Extract the first line through the line containing "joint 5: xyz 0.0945" from the listing below, exactly as written.

□ □ □ □ □

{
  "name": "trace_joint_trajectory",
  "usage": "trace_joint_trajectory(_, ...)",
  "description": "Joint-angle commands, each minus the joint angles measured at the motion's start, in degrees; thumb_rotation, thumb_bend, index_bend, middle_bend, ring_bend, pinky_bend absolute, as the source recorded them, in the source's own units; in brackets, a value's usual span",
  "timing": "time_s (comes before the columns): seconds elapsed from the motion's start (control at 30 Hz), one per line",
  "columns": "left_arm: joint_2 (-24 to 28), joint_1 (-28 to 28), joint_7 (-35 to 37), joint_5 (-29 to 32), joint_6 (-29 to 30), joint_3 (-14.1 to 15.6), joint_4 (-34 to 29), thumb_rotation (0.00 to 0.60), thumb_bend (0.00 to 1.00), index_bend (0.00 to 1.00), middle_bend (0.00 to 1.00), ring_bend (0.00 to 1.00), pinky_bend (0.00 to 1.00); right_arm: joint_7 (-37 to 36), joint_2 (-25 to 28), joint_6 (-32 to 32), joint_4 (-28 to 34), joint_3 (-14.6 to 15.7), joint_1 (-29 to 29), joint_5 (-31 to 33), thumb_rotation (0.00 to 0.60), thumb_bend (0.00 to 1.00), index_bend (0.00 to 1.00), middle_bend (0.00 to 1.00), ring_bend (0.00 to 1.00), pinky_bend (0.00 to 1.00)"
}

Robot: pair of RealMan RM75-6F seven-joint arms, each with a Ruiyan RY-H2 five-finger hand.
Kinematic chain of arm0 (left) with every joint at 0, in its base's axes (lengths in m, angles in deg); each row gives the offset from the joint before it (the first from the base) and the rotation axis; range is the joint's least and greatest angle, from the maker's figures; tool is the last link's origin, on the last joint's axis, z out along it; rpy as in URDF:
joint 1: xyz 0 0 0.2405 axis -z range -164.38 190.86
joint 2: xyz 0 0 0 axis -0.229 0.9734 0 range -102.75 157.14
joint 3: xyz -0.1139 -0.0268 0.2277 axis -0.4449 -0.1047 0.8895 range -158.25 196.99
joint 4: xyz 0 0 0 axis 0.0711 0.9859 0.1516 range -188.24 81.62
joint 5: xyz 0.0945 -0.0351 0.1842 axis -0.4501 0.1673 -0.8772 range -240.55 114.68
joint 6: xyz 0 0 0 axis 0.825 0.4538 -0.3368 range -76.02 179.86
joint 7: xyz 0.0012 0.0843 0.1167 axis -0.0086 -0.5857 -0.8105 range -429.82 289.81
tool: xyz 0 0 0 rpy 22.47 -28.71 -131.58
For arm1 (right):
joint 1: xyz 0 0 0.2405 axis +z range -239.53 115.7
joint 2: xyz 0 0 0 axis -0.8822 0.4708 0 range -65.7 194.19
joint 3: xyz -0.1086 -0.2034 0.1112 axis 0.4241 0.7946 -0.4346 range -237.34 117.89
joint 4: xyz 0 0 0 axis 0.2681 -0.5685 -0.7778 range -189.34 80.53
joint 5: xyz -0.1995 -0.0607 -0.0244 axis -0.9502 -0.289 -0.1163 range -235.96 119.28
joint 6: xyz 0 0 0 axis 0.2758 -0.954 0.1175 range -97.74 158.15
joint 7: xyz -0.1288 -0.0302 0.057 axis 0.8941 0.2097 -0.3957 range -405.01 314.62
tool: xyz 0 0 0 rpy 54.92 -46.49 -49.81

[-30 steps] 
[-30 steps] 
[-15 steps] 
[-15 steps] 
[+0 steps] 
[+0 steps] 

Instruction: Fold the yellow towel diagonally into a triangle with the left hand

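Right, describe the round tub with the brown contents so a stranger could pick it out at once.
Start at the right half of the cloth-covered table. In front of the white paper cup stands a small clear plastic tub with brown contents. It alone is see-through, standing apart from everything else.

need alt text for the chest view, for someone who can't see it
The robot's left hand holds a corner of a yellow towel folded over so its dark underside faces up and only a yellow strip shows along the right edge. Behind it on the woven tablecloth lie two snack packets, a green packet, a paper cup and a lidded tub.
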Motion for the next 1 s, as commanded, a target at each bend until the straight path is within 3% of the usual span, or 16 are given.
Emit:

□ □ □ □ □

PROBLEM SOLUTION:
{
  "name": "trace_joint_trajectory",
  "usage": "trace_joint_trajectory(_, ...)",
  "description": "Joint-angle commands, each minus the joint angles measured at the motion's start, in degrees; thumb_rotation, thumb_bend, index_bend, middle_bend, ring_bend, pinky_bend absolute, as the source recorded them, in the source's own units; in brackets, a value's usual span",
  "timing": "time_s (comes before the columns): seconds elapsed from the motion's start (control at 30 Hz), one per line",
  "columns": "left_arm: joint_2 (-24 to 28), joint_1 (-28 to 28), joint_7 (-35 to 37), joint_5 (-29 to 32), joint_6 (-29 to 30), joint_3 (-14.1 to 15.6), joint_4 (-34 to 29), thumb_rotation (0.00 to 0.60), thumb_bend (0.00 to 1.00), index_bend (0.00 to 1.00), middle_bend (0.00 to 1.00), ring_bend (0.00 to 1.00), pinky_bend (0.00 to 1.00); right_arm: joint_7 (-37 to 36), joint_2 (-25 to 28), joint_6 (-32 to 32), joint_4 (-28 to 34), joint_3 (-14.6 to 15.7), joint_1 (-29 to 29), joint_5 (-31 to 33), thumb_rotation (0.00 to 0.60), thumb_bend (0.00 to 1.00), index_bend (0.00 to 1.00), middle_bend (0.00 to 1.00), ring_bend (0.00 to 1.00), pinky_bend (0.00 to 1.00)"
}

Robot: pair of RealMan RM75-6F seven-joint arms, each with a Ruiyan RY-H2 five-finger hand.
Kinematic chain of arm0 (left) with every joint at 0, in its base's axes (lengths in m, angles in deg); each row gives the offset from the joint before it (the first from the base) and the rotation axis; range is the joint's least and greatest angle, from the maker's figures; tool is the last link's origin, on the last joint's axis, z out along it; rpy as in URDF:
joint 1: xyz 0 0 0.2405 axis -z range -164.38 190.86
joint 2: xyz 0 0 0 axis -0.229 0.9734 0 range -102.75 157.14
joint 3: xyz -0.1139 -0.0268 0.2277 axis -0.4449 -0.1047 0.8895 range -158.25 196.99
joint 4: xyz 0 0 0 axis 0.0711 0.9859 0.1516 range -188.24 81.62
joint 5: xyz 0.0945 -0.0351 0.1842 axis -0.4501 0.1673 -0.8772 range -240.55 114.68

This output is complete.